3) "Today the Palestinian Authority destroyed an illegal building used as housing for Bedouins in Tarkumei. The number of illegal buildings destroyed in recent months has risen. Bedouins say this is a provocation to violence." (Israel's Channel 2, July 30, 1998)

It should be noted that the information in the original Reuters caption of the photo in question was correct. It stated:

A Palestinian man inspect [sic] buildings after they was [sic] demolished by Palestinian police in Gaza, January 25, 2005. New President Mahmoud Abbas put teeth into his vow to crack down on lawlessness in Palestinian areas on Tuesday as bulldozers began demolishing buildings illegally built by militants and security men on public land.

The day after the caption appeared, CAMERA privately contacted Peter Hirschberg, editor of Ha’aretz English edition, and Meron Rapaport, head of the news division, to request a correction. By Feb. 6, when no correction appeared, CAMERA again reached Mr. Hirschberg by phone who said that he will not correction the photo caption error, though he had no dispute with CAMERA’s facts concerning previous Palestinian Authority demolitions of illegal structures. Why, then, was Hirshberg unwillingly to correct? Because he was annoyed that CAMERA publicly -- in his words -- "vilified" Ha’aretz in a Nov. 27, 2004 op-ed in the Jewish Journal of Greater Los Angeles. That Op-Ed took Ha’aretz to task for not correcting multiple errors by columnist Gideon Levy, among them the false claim that Golda Meir once said “after what the Nazis did to us, we can do whatever we want.” (At the time, even Levy admitted to CAMERA he could not substantiate the quote.)

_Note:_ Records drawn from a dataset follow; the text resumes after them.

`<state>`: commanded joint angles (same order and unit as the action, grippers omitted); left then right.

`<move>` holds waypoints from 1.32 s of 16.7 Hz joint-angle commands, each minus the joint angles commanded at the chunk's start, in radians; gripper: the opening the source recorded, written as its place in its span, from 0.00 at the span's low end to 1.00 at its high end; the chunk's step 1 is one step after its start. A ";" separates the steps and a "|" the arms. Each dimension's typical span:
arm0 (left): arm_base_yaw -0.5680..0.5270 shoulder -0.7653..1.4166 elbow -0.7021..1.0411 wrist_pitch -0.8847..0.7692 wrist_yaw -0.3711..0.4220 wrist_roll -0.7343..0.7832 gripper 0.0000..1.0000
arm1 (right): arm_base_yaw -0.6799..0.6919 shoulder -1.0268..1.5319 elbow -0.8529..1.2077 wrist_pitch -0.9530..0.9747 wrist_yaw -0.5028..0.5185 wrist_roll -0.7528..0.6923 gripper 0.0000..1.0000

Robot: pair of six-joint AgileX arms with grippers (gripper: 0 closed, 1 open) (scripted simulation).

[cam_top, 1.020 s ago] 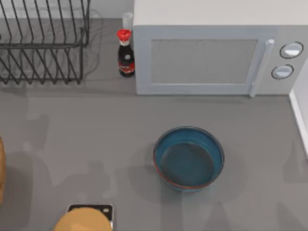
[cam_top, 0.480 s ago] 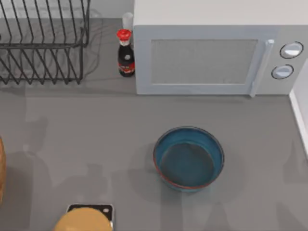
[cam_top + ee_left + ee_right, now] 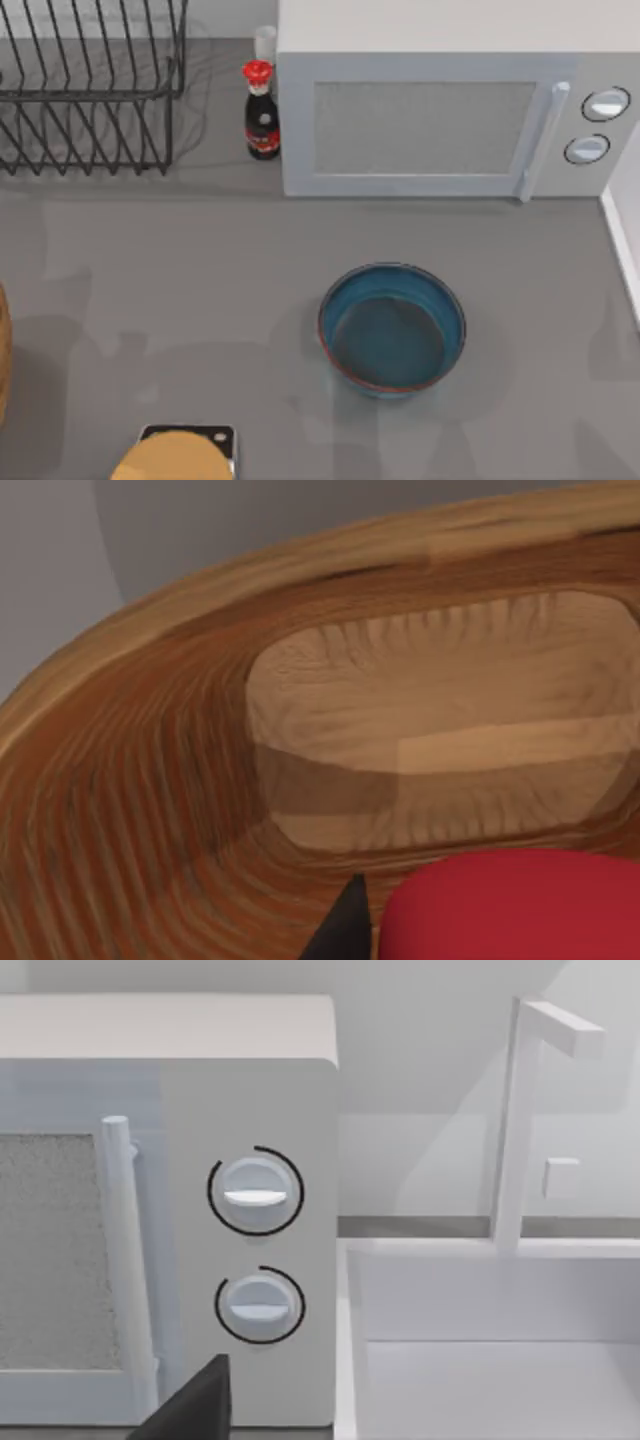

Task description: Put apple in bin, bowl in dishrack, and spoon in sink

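Note:
The red apple (image 3: pixel 510 900) sits close under the left wrist camera, with my left gripper (image 3: pixel 480 950) shut on it; one dark fingertip (image 3: pixel 345 930) shows beside it. Below them opens the wooden bin (image 3: pixel 200 780), whose edge (image 3: pixel 3 350) also shows at the table's far left. The teal bowl (image 3: pixel 392 328) stands upright mid-table, apart from both grippers. At the back left is the black wire dishrack (image 3: pixel 90 90). One dark fingertip (image 3: pixel 195 1405) of my right gripper faces the white sink (image 3: pixel 500 1295). The spoon is out of view.
A white microwave (image 3: pixel 440 100) fills the back, with a red-capped sauce bottle (image 3: pixel 261 110) to its left. A faucet (image 3: pixel 515 1120) rises over the sink. A round tan object on a black-and-white base (image 3: pixel 180 455) sits at the front left.
Only the arm shadows on the table have shifted slightly. The bowl, bottle, rack and microwave have not moved.

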<state>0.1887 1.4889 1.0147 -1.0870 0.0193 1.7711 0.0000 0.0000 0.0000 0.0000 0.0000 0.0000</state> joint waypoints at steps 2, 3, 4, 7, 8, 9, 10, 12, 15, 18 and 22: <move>0.000 0.001 -0.003 0.003 0.000 0.001 0.00 | 0.000 0.000 0.000 0.000 0.000 0.000 1.00; 0.000 0.001 -0.003 0.003 0.000 0.001 0.00 | 0.000 0.000 0.000 0.000 0.000 0.000 1.00; 0.000 0.001 -0.003 0.003 0.000 0.001 0.00 | 0.000 0.000 0.000 0.000 0.000 0.000 1.00; 0.000 0.001 -0.003 0.003 0.000 0.001 0.23 | 0.000 0.000 0.000 0.000 0.000 0.000 1.00; 0.000 0.001 -0.003 0.003 0.000 0.001 0.30 | 0.000 0.000 0.000 0.000 0.000 0.000 1.00; 0.000 0.001 -0.003 0.003 0.000 0.001 0.38 | 0.000 0.000 0.000 0.000 0.000 0.000 1.00; 0.000 0.001 -0.003 0.003 0.000 0.001 0.45 | 0.000 0.000 0.000 0.000 0.000 0.000 1.00; 0.000 0.001 -0.003 0.003 0.000 0.001 0.60 | 0.000 0.000 0.000 0.000 0.000 0.000 1.00; 0.000 0.001 -0.003 0.003 0.000 0.001 0.83 | 0.000 0.000 0.000 0.000 0.000 0.000 1.00; 0.000 0.001 -0.003 0.003 0.000 0.001 1.00 | 0.000 0.000 0.000 0.000 0.000 0.000 1.00; 0.000 0.001 -0.003 0.003 0.000 0.001 1.00 | 0.000 0.000 0.000 0.000 0.000 0.000 1.00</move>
<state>0.1889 1.4899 1.0121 -1.0844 0.0193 1.7718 0.0000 0.0000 0.0000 0.0000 0.0000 0.0000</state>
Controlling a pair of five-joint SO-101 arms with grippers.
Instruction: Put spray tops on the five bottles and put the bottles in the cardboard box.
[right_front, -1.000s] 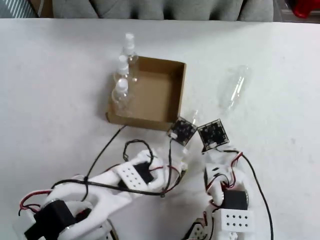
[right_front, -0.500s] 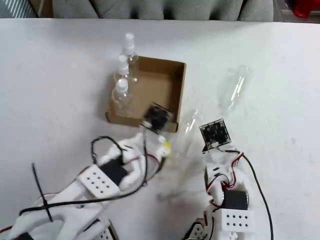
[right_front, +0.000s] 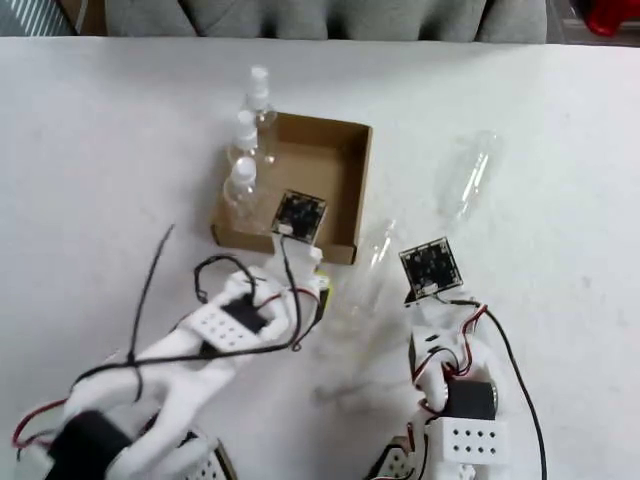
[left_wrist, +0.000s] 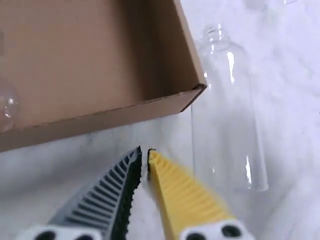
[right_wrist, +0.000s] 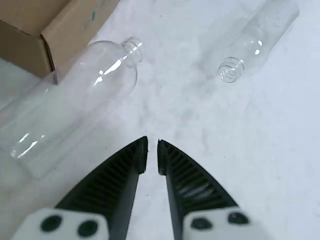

Why did CAMERA take the public step of writing an Op-Ed? Because countless private, behind-the-scenes efforts to get Ha’aretz to correct errors elicited no response through August, September, and October. It seems that Ha’aretz editors take the attitude that regardless of the merit of public criticism, the paper can do whatever it wants. Perhaps, but media critics will continue to spread the word that Ha’aretz refuses to correct errors and cannot be considered a reliable source.